WORK TASK
Your reply should hold the line containing "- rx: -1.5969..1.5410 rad" and every later line of the records, reproduced exactly, and no other lines.

SOURCE INFORMATION
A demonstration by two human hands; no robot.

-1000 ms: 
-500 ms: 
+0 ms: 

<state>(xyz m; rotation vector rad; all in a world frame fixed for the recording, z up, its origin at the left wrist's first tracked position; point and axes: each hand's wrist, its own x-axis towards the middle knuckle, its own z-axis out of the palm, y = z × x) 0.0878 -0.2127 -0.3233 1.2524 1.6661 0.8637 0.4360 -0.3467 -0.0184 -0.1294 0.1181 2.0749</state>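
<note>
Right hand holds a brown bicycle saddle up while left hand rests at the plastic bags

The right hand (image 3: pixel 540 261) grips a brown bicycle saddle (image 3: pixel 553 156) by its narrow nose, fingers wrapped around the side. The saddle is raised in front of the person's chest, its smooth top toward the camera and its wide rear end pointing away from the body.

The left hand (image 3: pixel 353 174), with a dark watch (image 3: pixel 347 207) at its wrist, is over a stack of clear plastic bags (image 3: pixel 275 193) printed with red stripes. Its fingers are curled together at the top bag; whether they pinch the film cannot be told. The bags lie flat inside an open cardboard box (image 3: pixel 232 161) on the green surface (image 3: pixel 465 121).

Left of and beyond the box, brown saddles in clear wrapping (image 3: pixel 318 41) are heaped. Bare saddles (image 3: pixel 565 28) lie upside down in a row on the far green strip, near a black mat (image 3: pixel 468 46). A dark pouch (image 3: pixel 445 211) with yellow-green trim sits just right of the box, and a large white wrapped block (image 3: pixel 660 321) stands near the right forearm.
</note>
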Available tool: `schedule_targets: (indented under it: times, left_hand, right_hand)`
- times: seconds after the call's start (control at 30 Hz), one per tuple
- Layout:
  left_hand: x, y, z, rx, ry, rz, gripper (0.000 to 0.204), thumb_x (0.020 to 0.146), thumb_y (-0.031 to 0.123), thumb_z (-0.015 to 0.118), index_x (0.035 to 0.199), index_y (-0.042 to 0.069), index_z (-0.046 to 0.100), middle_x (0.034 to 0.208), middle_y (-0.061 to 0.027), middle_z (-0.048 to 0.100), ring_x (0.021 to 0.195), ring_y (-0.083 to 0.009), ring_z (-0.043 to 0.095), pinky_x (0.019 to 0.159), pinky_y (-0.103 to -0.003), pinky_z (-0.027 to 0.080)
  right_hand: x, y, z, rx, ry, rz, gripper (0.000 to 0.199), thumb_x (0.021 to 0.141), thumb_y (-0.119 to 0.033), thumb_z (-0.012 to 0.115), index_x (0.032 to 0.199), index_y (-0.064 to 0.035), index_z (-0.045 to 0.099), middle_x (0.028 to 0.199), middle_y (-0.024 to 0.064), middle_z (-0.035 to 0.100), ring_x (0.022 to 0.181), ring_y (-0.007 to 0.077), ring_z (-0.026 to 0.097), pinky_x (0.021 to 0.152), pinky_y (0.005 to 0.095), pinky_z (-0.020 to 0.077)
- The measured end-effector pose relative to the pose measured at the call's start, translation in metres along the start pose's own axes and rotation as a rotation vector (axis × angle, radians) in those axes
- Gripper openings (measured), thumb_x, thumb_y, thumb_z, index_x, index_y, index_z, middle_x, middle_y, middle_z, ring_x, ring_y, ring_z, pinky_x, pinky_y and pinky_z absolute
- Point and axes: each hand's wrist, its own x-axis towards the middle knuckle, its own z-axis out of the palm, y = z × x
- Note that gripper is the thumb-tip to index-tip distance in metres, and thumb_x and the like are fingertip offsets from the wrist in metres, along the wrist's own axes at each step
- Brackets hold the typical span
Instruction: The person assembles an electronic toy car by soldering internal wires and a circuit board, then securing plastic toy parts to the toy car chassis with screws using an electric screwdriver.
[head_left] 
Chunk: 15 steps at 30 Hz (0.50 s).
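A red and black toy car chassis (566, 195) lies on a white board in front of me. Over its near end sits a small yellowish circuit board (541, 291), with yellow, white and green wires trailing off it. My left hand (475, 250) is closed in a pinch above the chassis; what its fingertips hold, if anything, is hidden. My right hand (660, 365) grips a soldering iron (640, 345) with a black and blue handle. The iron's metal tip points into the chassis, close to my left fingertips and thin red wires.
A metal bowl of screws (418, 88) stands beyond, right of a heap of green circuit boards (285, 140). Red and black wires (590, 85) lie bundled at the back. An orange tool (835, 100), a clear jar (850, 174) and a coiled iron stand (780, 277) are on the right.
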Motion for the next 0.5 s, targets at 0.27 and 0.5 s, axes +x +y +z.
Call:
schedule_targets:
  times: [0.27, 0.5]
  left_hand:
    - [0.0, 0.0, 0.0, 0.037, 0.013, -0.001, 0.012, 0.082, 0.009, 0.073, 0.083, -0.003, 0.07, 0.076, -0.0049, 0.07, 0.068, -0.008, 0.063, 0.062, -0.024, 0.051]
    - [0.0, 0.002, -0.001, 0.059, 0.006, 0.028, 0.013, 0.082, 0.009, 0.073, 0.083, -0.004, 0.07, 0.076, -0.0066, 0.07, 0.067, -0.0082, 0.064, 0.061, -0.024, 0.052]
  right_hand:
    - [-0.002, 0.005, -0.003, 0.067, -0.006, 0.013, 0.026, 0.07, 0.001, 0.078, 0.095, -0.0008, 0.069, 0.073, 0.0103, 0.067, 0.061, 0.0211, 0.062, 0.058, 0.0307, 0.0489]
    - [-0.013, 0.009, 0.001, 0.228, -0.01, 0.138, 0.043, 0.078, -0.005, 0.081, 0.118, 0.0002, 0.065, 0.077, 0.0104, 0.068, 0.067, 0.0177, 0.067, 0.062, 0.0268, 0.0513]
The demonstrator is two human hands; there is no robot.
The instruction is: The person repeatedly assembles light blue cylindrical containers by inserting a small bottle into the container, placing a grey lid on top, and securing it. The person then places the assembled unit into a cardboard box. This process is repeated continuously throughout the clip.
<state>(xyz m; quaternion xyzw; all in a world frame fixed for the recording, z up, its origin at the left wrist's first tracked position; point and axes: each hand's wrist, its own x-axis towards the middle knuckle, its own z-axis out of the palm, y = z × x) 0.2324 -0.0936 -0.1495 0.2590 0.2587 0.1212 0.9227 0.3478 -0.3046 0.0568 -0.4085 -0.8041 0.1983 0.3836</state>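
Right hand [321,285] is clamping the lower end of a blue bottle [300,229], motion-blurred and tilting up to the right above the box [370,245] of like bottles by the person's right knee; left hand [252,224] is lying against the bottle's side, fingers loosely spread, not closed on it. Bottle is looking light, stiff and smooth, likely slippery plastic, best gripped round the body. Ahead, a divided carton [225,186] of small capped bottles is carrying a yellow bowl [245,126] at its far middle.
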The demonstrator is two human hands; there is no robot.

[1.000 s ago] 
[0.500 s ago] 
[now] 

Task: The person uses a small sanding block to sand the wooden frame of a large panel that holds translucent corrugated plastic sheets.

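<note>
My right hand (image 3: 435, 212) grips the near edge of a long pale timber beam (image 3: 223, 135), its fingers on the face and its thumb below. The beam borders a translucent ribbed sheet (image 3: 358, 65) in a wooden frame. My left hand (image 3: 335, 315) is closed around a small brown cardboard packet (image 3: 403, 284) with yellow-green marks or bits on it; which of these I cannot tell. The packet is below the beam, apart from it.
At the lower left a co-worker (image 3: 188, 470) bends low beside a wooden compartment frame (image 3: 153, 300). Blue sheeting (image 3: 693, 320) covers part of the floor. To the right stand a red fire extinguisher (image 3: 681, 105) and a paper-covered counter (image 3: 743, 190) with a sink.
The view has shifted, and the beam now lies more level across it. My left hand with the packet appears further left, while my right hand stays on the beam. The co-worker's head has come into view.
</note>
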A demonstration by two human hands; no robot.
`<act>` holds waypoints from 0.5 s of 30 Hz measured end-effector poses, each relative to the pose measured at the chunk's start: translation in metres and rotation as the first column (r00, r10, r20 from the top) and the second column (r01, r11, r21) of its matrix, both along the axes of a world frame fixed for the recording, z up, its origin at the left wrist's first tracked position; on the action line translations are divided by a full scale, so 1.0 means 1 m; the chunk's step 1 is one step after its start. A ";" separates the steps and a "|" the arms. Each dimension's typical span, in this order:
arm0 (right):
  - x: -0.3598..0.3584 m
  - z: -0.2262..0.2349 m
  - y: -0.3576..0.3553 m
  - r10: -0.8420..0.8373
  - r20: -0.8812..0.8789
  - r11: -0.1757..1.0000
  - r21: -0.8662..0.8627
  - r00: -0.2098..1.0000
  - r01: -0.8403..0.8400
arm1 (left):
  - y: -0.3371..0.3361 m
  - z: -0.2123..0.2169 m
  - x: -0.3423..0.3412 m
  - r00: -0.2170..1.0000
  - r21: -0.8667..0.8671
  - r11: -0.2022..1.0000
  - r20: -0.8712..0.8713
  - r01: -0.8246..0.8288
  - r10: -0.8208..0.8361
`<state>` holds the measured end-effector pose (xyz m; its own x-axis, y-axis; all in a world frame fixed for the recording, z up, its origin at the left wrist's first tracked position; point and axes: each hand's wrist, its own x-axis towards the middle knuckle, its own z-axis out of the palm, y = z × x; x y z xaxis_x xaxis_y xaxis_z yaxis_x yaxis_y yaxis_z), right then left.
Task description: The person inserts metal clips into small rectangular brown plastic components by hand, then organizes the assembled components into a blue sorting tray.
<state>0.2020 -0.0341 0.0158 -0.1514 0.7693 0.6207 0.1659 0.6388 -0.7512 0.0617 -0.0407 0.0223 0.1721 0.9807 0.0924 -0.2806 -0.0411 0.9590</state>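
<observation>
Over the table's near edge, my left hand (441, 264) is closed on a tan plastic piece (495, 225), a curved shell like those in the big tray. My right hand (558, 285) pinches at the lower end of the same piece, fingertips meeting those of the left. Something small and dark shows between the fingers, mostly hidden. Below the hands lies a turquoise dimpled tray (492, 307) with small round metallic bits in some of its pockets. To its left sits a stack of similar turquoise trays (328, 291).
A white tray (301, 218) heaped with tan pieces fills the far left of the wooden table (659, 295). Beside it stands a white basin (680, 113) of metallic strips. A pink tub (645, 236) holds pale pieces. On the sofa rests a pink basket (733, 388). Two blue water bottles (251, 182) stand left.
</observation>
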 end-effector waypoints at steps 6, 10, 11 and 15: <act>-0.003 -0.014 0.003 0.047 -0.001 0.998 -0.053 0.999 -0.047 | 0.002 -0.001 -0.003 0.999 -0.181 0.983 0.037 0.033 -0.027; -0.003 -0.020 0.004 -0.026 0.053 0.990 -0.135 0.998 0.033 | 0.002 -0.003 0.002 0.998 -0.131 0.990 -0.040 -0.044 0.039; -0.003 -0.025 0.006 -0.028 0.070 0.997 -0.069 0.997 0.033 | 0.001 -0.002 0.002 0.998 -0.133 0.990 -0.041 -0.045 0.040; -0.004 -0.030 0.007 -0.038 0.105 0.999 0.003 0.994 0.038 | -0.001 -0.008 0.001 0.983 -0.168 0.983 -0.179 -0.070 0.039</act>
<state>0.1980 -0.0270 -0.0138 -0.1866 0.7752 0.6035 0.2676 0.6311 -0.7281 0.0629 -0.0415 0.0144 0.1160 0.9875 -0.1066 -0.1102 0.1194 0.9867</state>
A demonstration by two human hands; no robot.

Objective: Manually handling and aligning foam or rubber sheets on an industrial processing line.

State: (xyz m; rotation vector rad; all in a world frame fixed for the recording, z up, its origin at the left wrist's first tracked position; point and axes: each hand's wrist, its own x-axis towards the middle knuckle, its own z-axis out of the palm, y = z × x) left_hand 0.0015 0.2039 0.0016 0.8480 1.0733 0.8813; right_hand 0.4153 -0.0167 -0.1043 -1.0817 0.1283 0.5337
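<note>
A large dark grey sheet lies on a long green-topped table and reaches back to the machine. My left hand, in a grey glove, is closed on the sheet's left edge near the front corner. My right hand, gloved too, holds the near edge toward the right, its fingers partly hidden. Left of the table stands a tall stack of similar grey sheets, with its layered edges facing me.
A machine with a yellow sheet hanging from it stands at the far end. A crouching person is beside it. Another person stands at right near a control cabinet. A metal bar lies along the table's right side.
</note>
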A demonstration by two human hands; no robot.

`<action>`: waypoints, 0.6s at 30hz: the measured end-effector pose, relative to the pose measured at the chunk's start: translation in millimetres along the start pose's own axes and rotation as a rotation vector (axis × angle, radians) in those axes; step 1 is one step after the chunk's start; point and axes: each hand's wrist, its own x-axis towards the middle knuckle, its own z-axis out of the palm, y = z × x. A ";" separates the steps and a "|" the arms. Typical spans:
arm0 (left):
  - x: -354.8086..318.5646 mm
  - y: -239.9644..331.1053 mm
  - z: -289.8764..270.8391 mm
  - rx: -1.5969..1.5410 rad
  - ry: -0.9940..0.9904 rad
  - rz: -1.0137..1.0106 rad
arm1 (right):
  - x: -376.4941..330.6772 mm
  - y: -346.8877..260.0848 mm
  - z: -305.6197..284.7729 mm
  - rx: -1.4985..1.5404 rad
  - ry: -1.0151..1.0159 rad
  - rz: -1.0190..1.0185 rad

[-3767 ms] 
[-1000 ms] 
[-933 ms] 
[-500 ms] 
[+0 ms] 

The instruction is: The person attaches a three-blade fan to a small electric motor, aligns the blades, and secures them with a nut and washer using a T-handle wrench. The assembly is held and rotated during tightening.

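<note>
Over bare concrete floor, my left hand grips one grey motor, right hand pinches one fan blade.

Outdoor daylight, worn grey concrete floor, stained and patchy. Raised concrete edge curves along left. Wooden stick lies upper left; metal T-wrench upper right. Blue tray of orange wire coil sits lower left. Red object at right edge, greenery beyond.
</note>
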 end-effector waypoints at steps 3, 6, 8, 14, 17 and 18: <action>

YOUR RESPONSE
  - rx: -1.5969..1.5410 rad
  - ry: -0.9940..0.9904 rad
  - rz: -1.0137..1.0106 rad
arm1 (right):
  - x: -376.4941..330.6772 mm
  - y: -346.8877..260.0848 mm
  - z: -305.6197..284.7729 mm
  - rx: -1.4985..1.5404 rad
  - ry: -1.0151..1.0159 rad
  - rz: -1.0190..1.0185 rad

[-3767 ms] 
[-1000 ms] 
[-933 ms] 
[-500 ms] 
[+0 ms] 

The instruction is: The person attaches a three-blade fan to a small electric motor, aligns the blades, and secures them with a nut and washer using a T-handle wrench. The assembly is held and rotated during tightening.

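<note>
Over bare concrete floor, my left hand grips one grey motor, right hand pinches one fan blade.

Outdoor daylight, worn grey concrete floor, stained and patchy. Raised concrete edge curves along left. Wooden stick lies upper left; metal T-wrench upper right. Blue tray of orange wire coil sits lower left. Red object at right edge, greenery beyond.
</note>
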 end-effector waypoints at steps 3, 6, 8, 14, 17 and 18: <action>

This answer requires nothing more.